Re: [PATCH PTI v2 0/6] Clean up pgd handling and fix VSYSCALL and LDT

From: Kirill A. Shutemov
Date: Tue Dec 12 2017 - 11:01:35 EST


On Sun, Dec 10, 2017 at 10:54:38PM -0800, Andy Lutomirski wrote:
> On Sun, Dec 10, 2017 at 10:47 PM, Andy Lutomirski <luto@xxxxxxxxxx> wrote:
> > I'm getting reasonably happy with this. It still needs more testing,
> > but I want to get it out there.
> >
> > The main things that need testing are the 5-level case for the both
> > vsyscalls and the LDT. I'm getting a double-fault in ldt_gdt_64,
> > but I haven't checked whether it's a bug in this series, and it
> > kind of looks like it isn't. I'll figure it out in the morning.
> > The docs also want updating for the 5 level case.
> >
>
> The actual failure looks a lot like the ESPFIX stacks aren't mapped in
> the usermode tables, which reinforces my old belief that this bit of
> code is bogus:
>
> /*
> * Just copy the top-level PGD that is mapping the espfix area to
> * ensure it is mapped into the user page tables.
> *
> * For 5-level paging, the espfix pgd was populated when
> * pti_init() pre-populated all the pgd entries.

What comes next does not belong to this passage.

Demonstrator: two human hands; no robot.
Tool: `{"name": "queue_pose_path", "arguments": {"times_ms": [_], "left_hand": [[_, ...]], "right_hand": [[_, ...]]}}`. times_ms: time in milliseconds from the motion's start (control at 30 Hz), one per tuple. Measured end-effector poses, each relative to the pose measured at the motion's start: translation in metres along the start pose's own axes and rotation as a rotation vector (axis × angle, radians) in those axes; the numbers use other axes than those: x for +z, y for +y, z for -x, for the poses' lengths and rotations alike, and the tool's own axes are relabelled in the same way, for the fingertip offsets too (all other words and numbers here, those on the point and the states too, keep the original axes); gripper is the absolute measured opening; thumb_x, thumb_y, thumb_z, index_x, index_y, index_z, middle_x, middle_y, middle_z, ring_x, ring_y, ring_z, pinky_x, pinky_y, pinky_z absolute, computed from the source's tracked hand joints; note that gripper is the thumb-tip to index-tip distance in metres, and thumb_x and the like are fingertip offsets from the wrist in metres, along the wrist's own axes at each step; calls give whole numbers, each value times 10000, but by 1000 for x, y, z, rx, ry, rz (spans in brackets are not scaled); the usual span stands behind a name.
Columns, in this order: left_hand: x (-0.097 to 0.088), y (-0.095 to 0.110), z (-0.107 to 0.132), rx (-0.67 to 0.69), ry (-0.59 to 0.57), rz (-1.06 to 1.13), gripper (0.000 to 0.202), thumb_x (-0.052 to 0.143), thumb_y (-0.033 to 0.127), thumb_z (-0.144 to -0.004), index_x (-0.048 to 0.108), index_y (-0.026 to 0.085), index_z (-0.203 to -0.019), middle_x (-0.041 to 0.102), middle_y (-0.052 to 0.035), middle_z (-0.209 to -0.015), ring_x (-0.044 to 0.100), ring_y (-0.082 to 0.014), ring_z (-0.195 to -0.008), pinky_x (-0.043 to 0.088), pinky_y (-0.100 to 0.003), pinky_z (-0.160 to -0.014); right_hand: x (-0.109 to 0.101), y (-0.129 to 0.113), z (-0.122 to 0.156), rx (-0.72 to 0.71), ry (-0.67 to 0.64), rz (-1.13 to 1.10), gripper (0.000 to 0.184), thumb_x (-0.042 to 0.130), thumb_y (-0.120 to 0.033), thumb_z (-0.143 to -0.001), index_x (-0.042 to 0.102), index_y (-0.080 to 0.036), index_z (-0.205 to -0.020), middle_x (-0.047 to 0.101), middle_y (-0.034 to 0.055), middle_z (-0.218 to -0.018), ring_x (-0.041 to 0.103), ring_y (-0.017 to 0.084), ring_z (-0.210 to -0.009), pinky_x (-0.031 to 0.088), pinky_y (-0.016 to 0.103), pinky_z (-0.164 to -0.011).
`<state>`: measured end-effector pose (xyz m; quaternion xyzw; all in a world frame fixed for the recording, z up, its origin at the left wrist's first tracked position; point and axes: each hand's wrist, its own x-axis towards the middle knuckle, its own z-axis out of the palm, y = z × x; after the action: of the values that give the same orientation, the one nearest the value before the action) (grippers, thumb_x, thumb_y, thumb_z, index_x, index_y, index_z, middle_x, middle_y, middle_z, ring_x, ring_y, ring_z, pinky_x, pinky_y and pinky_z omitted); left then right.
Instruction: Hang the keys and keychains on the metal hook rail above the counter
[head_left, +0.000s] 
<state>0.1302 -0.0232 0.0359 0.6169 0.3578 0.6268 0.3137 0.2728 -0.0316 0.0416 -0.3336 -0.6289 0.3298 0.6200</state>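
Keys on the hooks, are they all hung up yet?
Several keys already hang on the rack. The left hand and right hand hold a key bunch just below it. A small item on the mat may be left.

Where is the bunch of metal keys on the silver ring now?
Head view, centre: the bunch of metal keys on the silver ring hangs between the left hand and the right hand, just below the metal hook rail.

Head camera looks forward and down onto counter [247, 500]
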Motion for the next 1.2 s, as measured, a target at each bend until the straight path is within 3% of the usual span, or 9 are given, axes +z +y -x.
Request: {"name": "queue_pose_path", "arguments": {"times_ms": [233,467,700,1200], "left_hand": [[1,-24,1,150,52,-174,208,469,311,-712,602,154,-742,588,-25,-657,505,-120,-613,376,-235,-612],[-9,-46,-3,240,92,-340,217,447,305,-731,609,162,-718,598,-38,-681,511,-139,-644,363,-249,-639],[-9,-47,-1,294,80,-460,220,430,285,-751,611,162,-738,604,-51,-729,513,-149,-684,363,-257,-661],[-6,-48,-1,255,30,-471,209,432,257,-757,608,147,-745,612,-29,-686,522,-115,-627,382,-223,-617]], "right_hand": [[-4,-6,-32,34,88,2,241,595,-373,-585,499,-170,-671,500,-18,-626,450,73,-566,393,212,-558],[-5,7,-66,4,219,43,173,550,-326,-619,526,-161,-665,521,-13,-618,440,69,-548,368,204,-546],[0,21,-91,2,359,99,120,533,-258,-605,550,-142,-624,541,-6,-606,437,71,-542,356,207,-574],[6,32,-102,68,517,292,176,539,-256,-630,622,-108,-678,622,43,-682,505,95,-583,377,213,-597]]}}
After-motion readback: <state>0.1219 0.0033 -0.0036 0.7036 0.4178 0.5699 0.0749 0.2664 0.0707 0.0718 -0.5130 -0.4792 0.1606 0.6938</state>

The above
> * p4d_alloc() would never do anything and the p4d_populate() would
> * be done to a p4d already mapped in the userspace pgd.
> */
> #ifdef CONFIG_PAGE_TABLE_ISOLATION
> if (CONFIG_PGTABLE_LEVELS <= 4) {
> set_pgd(kernel_to_user_pgdp(pgd),
> __pgd(_KERNPG_TABLE | (p4d_pfn(*p4d) << PAGE_SHIFT)));
> }
> #endif
>
> Of course, the comment is even more wrong with this series applied,
> but I think it's been wrong all along.
>
> I'll fix it in the morning if no one beats me to it.
>
> (Hint: this can be tested in QEMU with -machine accel=tcg -cpu qemu64,+la57)

I thought something like patch below would help (for both paging modes). It
indeed made sigreturn_64 run a bit longer in 5-level paging mode, but it still
double faults in the end.

Maybe it's another bug. I don't know. I don't have time right now to look into.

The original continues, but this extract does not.